» Task item: If an entry holds a picture, drop the picture and restate the rest word for word.

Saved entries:

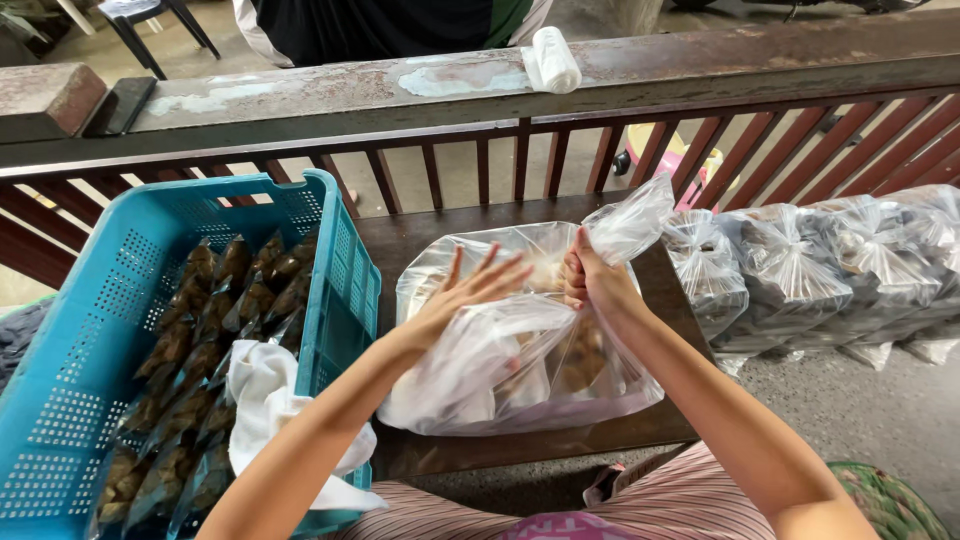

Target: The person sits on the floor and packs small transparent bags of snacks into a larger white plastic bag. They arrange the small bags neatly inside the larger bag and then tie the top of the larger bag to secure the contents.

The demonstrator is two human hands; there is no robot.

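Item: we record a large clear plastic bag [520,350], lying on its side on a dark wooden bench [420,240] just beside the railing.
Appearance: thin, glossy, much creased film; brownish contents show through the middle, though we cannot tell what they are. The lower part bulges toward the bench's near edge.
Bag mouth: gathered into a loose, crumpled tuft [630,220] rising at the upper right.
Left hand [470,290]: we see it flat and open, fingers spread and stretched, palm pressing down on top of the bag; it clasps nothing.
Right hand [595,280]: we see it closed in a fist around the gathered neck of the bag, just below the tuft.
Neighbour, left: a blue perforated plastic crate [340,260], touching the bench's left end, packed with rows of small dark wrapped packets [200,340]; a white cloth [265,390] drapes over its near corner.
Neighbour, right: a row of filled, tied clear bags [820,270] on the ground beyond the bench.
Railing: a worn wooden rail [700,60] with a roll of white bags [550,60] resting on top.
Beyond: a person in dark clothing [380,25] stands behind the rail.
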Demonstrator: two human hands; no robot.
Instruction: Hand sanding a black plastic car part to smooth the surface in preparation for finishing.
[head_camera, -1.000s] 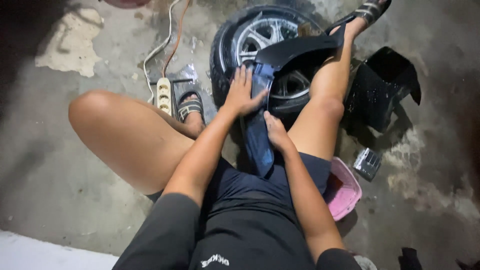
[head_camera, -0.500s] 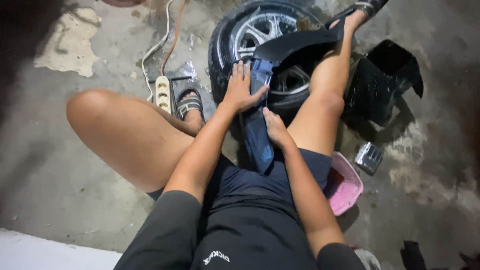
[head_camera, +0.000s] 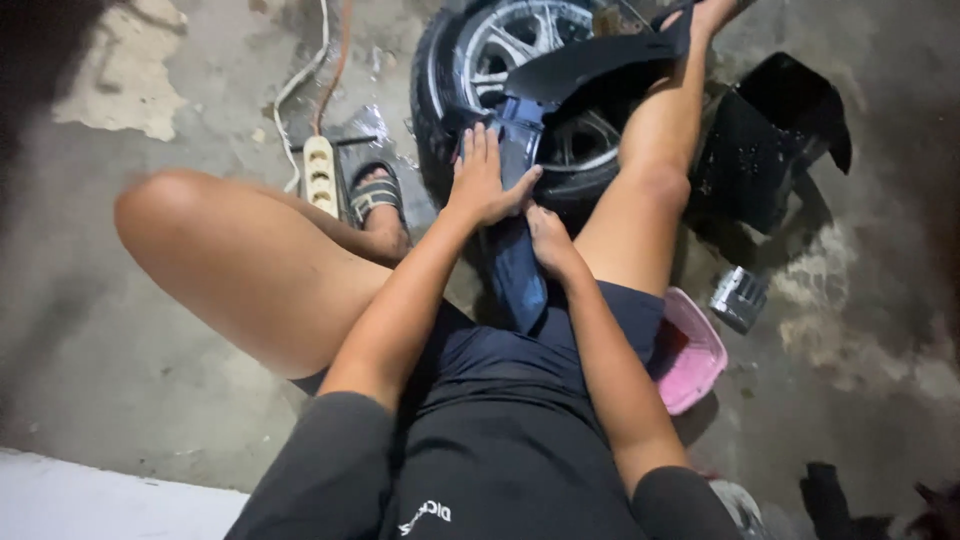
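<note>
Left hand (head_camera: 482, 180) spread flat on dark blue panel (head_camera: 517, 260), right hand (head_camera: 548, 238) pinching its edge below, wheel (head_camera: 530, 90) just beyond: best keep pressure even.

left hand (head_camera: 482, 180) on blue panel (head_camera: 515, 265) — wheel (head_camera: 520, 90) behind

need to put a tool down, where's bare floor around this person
Bare concrete floor lies outside the bent left knee, back to the white edge. Another patch sits beyond the pink tub. It is crowded ahead: left hand and right hand on the dark blue panel, wheel, power strip.
</note>
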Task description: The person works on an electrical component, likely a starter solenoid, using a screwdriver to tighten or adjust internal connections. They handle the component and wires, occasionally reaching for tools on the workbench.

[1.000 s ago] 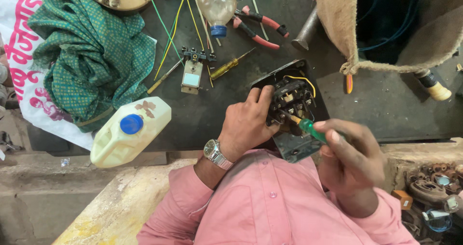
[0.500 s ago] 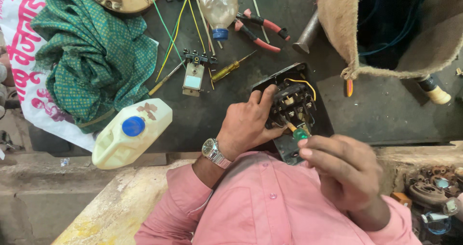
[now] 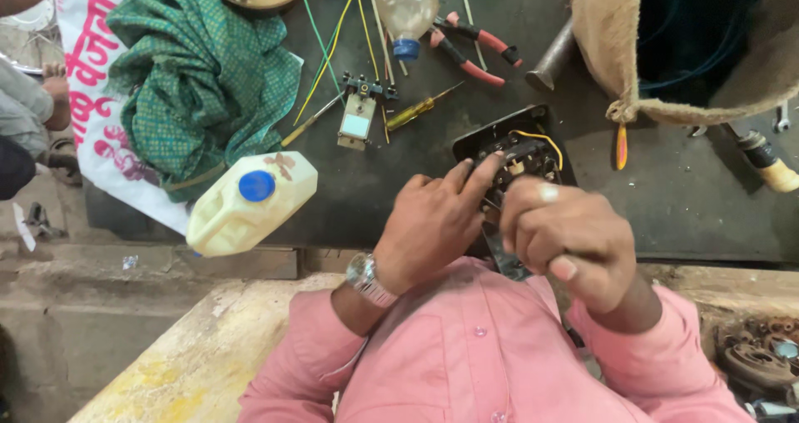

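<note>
1. The left hand (image 3: 433, 227) lies on the black switch unit (image 3: 512, 152), with its fingers spread and touching the left edge of the unit.
2. The right hand (image 3: 566, 240) is closed in a fist just beside the left hand, over the near part of the unit; I cannot tell what it grips.
3. The unit lies on the dark table (image 3: 682, 198), under both hands.
4. A cream plastic jug (image 3: 250, 206) lies to the left of the left hand.
5. Red pliers (image 3: 474, 47) and a yellow screwdriver (image 3: 420, 109) lie beyond the hands.
</note>
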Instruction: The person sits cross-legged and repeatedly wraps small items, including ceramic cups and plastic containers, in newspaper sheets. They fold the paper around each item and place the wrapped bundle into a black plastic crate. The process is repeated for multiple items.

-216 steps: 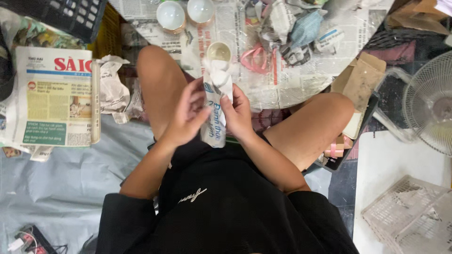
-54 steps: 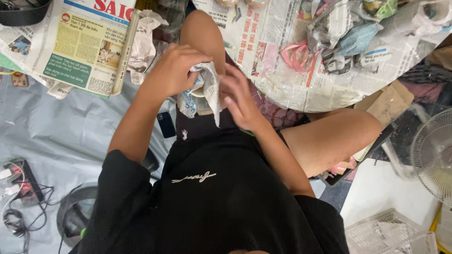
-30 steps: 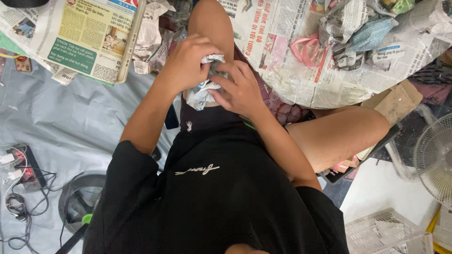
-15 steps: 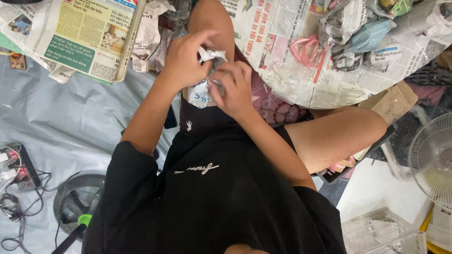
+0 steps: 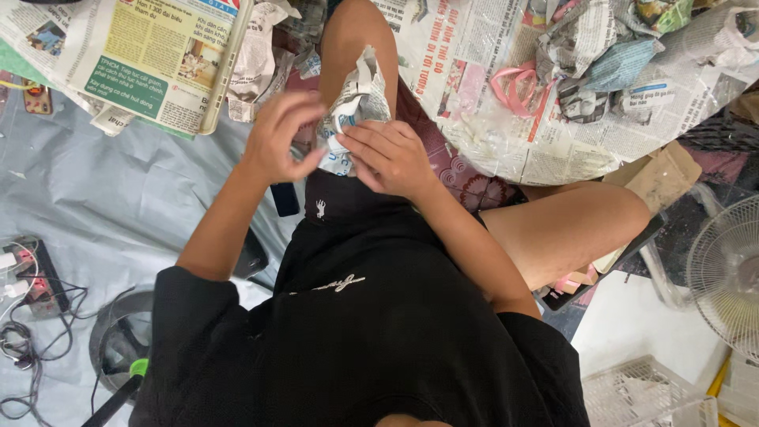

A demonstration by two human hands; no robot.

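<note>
**Ana:** Head view, starting far left: a power strip (image 5: 32,273) with tangled cables lies on the grey floor sheet (image 5: 134,205), near the person's left side. Beyond it, at the far left, a folded newspaper (image 5: 150,63) rests flat, with a crumpled paper wad (image 5: 257,59) just beside its right edge.

**Ben:** And the hands?

**Ana:** The left hand (image 5: 277,142) is raised above the lap, fingers (image 5: 304,111) curled loosely and partly spread, their tips just beside the left edge of the newspaper-wrapped bundle (image 5: 356,103). Whether they actually touch the paper I cannot tell. The right hand (image 5: 391,158) lies on the near right side of the bundle, fingers (image 5: 360,142) pressed together flat against the wrapping, holding it.

**Ben:** Where exactly is the bundle?

**Ana:** Between the two hands, over the person's left thigh, in the middle of the scene. Its upper end sticks up, loose and crumpled, toward the far side. What the paper covers is hidden.

**Ben:** Further right?

**Ana:** A newspaper spread (image 5: 506,103) covers the floor beyond the right knee. On it lies a pink tape ring (image 5: 514,83), and past that a heap of crumpled paper bundles (image 5: 617,55) at the far right. Nearer, a brown cardboard piece (image 5: 664,174) sits just beside the right knee. At the right edge stands a white fan (image 5: 727,273), and near it, at the bottom right, a white plastic basket (image 5: 640,391).
</note>
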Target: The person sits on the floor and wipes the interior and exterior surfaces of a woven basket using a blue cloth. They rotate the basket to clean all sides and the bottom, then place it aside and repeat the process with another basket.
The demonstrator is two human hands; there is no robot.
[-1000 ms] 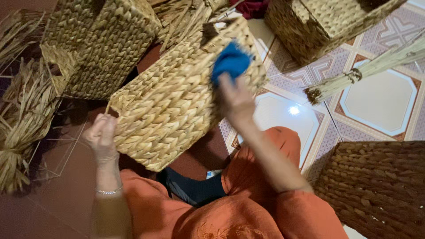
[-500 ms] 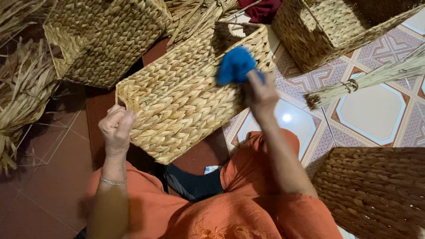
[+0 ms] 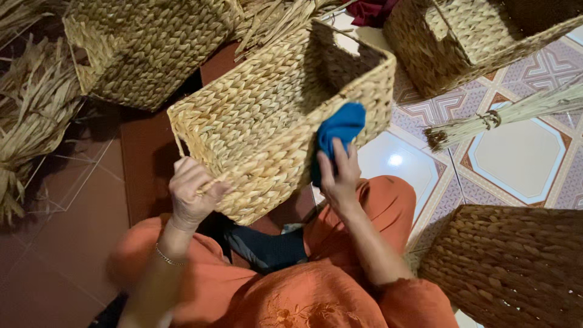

» Reply:
Target: The person sits on the floor and packs small transparent bags of snacks into a larger white plastic bag. They arrange the small bags neatly inside the larger bag and then tie the top of the larger bag to secure the contents.

The demonstrator is two human hands; there is no robot.

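Item: we record a large clear plastic bag [520,350], lying on its side on a dark wooden bench [420,240] just beside the railing.
Appearance: thin, glossy, much creased film; brownish contents show through the middle, though we cannot tell what they are. The lower part bulges toward the bench's near edge.
Bag mouth: gathered into a loose, crumpled tuft [630,220] rising at the upper right.
Left hand [470,290]: we see it flat and open, fingers spread and stretched, palm pressing down on top of the bag; it clasps nothing.
Right hand [595,280]: we see it closed in a fist around the gathered neck of the bag, just below the tuft.
Neighbour, left: a blue perforated plastic crate [340,260], touching the bench's left end, packed with rows of small dark wrapped packets [200,340]; a white cloth [265,390] drapes over its near corner.
Neighbour, right: a row of filled, tied clear bags [820,270] on the ground beyond the bench.
Railing: a worn wooden rail [700,60] with a roll of white bags [550,60] resting on top.
Beyond: a person in dark clothing [380,25] stands behind the rail.
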Demonstrator: two human hands; no robot.
Instruction: Hand sanding a black plastic car part to smooth the surface in preparation for finishing.
[head_camera, -1.000s] 
[head_camera, -0.500s] 
[head_camera, +0.000s] 
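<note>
Left hand (head_camera: 482, 180) spread flat on dark blue panel (head_camera: 517, 260), right hand (head_camera: 548, 238) pinching its edge below, wheel (head_camera: 530, 90) just beyond: best keep pressure even.

left hand (head_camera: 482, 180) on blue panel (head_camera: 515, 265) — wheel (head_camera: 520, 90) behind

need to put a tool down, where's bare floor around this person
Bare concrete floor lies outside the bent left knee, back to the white edge. Another patch sits beyond the pink tub. It is crowded ahead: left hand and right hand on the dark blue panel, wheel, power strip.
</note>
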Task description: The person works on an electrical component, likely a starter solenoid, using a screwdriver to tighten or adjust internal connections. They handle the component and wires, occasionally reaching for tools on the workbench.

[1.000 s ago] 
[0.500 s ago] 
[now] 

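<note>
1. The left hand (image 3: 433, 227) lies on the black switch unit (image 3: 512, 152), with its fingers spread and touching the left edge of the unit.
2. The right hand (image 3: 566, 240) is closed in a fist just beside the left hand, over the near part of the unit; I cannot tell what it grips.
3. The unit lies on the dark table (image 3: 682, 198), under both hands.
4. A cream plastic jug (image 3: 250, 206) lies to the left of the left hand.
5. Red pliers (image 3: 474, 47) and a yellow screwdriver (image 3: 420, 109) lie beyond the hands.
</note>
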Instruction: The person sits cross-legged and repeatedly wraps small items, including ceramic cups and plastic containers, in newspaper sheets. They fold the paper around each item and place the wrapped bundle into a black plastic crate. The process is repeated for multiple items.

-216 steps: 
-54 steps: 
-30 steps: 
-15 steps: 
+0 steps: 

A demonstration by two human hands; no robot.

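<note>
**Ana:** Head view, starting far left: a power strip (image 5: 32,273) with tangled cables lies on the grey floor sheet (image 5: 134,205), near the person's left side. Beyond it, at the far left, a folded newspaper (image 5: 150,63) rests flat, with a crumpled paper wad (image 5: 257,59) just beside its right edge.

**Ben:** And the hands?

**Ana:** The left hand (image 5: 277,142) is raised above the lap, fingers (image 5: 304,111) curled loosely and partly spread, their tips just beside the left edge of the newspaper-wrapped bundle (image 5: 356,103). Whether they actually touch the paper I cannot tell. The right hand (image 5: 391,158) lies on the near right side of the bundle, fingers (image 5: 360,142) pressed together flat against the wrapping, holding it.

**Ben:** Where exactly is the bundle?

**Ana:** Between the two hands, over the person's left thigh, in the middle of the scene. Its upper end sticks up, loose and crumpled, toward the far side. What the paper covers is hidden.

**Ben:** Further right?

**Ana:** A newspaper spread (image 5: 506,103) covers the floor beyond the right knee. On it lies a pink tape ring (image 5: 514,83), and past that a heap of crumpled paper bundles (image 5: 617,55) at the far right. Nearer, a brown cardboard piece (image 5: 664,174) sits just beside the right knee. At the right edge stands a white fan (image 5: 727,273), and near it, at the bottom right, a white plastic basket (image 5: 640,391).
</note>
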Target: The person sits on the floor and wipes the interior and exterior surfaces of a woven basket using a blue cloth. They rotate the basket to clean all sides and the bottom, then place it aside and repeat the process with another basket.
The demonstrator is two human hands; there is no robot.
[-1000 ms] 
[-500 ms] 
[+0 ms] 

No more output is required for the exercise.